4. Prescribed vs. Illicit Use
It’s essential to differentiate between prescribed opioids and illicit use (e.g., heroin or fentanyl). If the test shows positive for morphine and the patient is prescribed morphine, the result is expected. However, if the test shows positive for morphine and the patient has never been prescribed it, it could indicate illicit heroin use, especially if 6-acetylmorphine (6-AM) is detected.
Similarly, a positive result for oxycodone could suggest either the prescribed medication or illicit use of oxycodone.
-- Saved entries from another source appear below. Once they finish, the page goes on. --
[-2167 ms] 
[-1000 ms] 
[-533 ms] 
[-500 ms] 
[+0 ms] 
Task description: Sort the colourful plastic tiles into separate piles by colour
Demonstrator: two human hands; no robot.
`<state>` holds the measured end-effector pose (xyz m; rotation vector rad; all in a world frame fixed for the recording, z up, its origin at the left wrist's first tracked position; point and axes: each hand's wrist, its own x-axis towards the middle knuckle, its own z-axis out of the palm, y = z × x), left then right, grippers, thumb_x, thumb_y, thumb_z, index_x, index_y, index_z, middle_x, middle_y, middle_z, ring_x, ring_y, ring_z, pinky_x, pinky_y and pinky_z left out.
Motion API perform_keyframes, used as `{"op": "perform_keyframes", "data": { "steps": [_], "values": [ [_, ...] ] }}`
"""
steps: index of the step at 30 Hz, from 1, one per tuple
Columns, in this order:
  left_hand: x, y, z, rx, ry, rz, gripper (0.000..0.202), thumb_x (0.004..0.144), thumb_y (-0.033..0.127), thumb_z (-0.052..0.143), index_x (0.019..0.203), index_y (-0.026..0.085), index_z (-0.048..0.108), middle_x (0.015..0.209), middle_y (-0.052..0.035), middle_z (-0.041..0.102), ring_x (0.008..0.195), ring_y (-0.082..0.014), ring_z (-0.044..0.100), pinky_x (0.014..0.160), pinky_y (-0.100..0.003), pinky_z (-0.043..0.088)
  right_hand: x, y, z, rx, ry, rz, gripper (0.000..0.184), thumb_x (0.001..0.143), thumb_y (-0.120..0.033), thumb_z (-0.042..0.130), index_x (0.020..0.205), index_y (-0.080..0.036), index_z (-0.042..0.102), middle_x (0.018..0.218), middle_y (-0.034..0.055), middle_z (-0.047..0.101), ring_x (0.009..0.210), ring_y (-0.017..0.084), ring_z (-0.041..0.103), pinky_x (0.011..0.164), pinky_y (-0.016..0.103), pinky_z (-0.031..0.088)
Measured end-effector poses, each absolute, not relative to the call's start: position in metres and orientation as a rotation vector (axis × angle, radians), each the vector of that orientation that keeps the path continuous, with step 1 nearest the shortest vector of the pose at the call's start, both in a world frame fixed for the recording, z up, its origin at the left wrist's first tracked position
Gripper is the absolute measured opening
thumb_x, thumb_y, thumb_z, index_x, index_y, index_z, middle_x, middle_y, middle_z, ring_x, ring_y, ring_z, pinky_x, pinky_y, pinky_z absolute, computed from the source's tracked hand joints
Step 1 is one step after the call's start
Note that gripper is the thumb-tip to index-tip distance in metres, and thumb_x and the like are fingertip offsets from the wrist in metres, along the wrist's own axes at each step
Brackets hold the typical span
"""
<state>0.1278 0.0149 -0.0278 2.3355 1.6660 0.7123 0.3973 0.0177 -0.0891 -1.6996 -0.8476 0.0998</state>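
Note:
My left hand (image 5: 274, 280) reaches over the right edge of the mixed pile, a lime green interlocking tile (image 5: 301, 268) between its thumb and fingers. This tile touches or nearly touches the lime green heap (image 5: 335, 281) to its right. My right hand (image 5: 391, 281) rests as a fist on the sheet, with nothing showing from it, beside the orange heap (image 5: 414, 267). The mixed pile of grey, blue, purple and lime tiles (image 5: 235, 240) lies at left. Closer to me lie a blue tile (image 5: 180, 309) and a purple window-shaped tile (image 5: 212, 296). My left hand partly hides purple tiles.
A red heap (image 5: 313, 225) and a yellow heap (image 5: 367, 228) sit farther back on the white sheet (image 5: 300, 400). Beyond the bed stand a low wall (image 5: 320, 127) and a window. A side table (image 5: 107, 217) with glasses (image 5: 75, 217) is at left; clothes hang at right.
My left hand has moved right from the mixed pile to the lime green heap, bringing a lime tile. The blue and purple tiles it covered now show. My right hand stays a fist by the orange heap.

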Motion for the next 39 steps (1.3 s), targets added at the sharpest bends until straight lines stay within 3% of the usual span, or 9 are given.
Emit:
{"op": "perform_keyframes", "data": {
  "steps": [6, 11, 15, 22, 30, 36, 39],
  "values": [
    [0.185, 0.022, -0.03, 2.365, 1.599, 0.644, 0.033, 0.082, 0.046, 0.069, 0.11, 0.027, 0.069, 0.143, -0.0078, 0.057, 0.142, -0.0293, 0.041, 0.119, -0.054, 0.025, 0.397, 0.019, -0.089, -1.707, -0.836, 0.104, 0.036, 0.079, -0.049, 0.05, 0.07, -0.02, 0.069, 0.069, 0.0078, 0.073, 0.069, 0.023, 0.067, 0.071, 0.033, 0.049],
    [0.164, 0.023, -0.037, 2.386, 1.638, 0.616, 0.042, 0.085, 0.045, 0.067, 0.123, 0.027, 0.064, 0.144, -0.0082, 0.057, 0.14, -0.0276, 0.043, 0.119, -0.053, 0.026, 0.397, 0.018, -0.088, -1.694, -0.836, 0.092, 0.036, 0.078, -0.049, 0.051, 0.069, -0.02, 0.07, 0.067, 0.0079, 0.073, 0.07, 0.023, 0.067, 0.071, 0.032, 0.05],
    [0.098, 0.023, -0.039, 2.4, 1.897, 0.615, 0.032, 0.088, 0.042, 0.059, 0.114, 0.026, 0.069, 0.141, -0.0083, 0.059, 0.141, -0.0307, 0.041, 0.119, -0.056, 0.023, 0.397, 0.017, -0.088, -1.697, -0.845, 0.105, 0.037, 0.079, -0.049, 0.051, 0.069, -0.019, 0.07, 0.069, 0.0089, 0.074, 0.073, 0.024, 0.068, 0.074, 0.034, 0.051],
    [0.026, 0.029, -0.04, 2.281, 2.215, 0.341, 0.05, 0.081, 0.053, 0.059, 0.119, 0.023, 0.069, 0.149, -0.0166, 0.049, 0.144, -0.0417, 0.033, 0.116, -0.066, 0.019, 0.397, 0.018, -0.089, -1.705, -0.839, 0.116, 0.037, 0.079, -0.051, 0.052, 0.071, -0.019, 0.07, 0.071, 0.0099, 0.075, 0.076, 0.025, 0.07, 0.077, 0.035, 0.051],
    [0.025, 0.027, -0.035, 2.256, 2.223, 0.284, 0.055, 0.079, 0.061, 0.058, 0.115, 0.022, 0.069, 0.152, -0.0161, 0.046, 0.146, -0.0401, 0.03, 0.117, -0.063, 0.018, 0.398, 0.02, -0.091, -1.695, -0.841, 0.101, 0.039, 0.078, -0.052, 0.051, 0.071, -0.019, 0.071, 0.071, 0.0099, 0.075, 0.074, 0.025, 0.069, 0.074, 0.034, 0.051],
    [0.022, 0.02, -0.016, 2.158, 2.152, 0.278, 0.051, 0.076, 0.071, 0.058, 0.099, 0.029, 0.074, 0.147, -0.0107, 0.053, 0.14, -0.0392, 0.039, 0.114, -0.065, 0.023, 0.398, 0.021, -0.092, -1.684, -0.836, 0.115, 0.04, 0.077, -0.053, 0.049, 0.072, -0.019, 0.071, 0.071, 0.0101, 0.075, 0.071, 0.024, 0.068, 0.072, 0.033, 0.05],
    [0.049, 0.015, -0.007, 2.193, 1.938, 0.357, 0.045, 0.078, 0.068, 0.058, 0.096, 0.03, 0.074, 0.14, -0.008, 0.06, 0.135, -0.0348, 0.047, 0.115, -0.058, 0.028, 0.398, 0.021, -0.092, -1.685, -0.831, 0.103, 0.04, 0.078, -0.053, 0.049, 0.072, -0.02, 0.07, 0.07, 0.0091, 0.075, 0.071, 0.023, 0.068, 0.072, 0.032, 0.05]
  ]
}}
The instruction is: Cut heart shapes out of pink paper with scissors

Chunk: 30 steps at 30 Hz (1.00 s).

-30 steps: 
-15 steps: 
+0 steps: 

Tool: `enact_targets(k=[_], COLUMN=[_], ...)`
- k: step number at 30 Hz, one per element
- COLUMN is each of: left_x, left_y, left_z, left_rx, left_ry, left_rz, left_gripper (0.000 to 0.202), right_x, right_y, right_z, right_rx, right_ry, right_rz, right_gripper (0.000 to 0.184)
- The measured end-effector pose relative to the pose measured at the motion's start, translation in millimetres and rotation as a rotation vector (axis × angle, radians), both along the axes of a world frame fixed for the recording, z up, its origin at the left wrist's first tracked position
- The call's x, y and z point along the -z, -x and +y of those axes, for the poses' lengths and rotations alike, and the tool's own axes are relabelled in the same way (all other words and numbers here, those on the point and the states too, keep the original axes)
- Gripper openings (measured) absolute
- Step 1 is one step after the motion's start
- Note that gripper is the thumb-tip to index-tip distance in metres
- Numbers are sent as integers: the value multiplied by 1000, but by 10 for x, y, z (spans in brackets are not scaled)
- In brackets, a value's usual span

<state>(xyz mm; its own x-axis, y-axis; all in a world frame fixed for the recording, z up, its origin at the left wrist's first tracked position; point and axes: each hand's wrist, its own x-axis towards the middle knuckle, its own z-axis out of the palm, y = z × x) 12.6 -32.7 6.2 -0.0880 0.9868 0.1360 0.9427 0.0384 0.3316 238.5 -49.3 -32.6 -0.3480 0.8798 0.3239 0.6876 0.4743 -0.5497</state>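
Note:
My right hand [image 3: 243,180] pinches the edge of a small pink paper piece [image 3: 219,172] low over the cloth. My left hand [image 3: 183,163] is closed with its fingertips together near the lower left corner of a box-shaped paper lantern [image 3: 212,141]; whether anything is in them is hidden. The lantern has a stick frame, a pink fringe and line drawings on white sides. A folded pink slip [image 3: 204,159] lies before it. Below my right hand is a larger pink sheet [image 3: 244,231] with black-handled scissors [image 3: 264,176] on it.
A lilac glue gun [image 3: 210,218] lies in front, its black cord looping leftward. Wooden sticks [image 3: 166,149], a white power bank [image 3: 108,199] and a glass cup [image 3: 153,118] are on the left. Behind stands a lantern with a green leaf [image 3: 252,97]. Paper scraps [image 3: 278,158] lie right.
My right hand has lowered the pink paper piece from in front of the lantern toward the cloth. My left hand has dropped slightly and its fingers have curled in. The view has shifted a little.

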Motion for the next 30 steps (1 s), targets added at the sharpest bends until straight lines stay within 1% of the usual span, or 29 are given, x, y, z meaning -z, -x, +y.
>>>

Clinical Recommendations for Action Based on Test Results
After reviewing the test results and understanding the potential factors at play, here are some general clinical recommendations:
- If Negative:
- Ensure the patient is still taking the prescribed medication, or confirm that they are adhering to the treatment plan. A negative test result could suggest non-adherence or insufficient dosage for detection, but it could also indicate misuse of non-prescribed substances.
- If Positive:
- Review the medication prescribed and any potential cross-reactivity with other drugs.
- Consider a confirmatory test (e.g., GC-MS or LC-MS) for definitive identification of the substances detected, especially if the results do not match the prescribed medications.
- If illicit drugs are suspected, take appropriate action based on the patient’s medical history and treatment plan.
- If Confused by Cross-Reactivity:
- Consult with a pharmacologist, toxicologist, or your local clinical lab to clarify the results. This is especially important in patients on multiple medications or polypharmacy regimens, as cross-reactivity between drugs (e.g., semisynthetic opioids) is common.
Conclusion
Interpreting opiate screening test results is complex, and it’s important to consider both the test results and the patient’s prescribed medications or illicit drug use. This should be done in consultation with your local clinical laboratory, especially if the results are ambiguous or unexpected. Always use additional confirmatory tests for precise identification, and consider cross-reactivity and metabolism factors that can influence the test outcome.